§ **WORK INSTRUCTION**
State the count of lines below in which the word "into" appears, and add nothing.

[Records contained in a dataset]
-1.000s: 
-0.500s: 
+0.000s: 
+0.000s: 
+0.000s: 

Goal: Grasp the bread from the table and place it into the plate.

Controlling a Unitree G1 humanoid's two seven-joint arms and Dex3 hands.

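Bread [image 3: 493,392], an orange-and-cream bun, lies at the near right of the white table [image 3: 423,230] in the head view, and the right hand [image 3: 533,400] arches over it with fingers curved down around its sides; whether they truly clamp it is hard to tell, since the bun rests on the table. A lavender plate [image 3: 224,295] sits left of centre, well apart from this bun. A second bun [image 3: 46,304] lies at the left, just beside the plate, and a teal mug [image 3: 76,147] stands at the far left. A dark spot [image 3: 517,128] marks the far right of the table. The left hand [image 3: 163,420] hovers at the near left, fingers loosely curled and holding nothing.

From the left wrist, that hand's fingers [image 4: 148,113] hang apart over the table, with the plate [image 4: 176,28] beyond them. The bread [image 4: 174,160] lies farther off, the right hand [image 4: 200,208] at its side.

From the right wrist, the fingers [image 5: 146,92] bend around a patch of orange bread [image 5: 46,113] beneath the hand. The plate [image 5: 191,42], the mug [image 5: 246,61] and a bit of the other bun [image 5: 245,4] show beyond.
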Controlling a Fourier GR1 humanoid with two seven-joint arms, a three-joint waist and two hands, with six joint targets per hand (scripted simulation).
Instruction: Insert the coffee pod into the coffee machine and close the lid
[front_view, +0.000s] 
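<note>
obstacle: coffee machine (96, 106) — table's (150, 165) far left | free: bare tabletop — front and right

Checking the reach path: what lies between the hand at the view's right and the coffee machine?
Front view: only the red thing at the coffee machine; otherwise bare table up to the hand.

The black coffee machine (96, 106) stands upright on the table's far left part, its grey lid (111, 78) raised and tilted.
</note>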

§ **PROBLEM SOLUTION**
2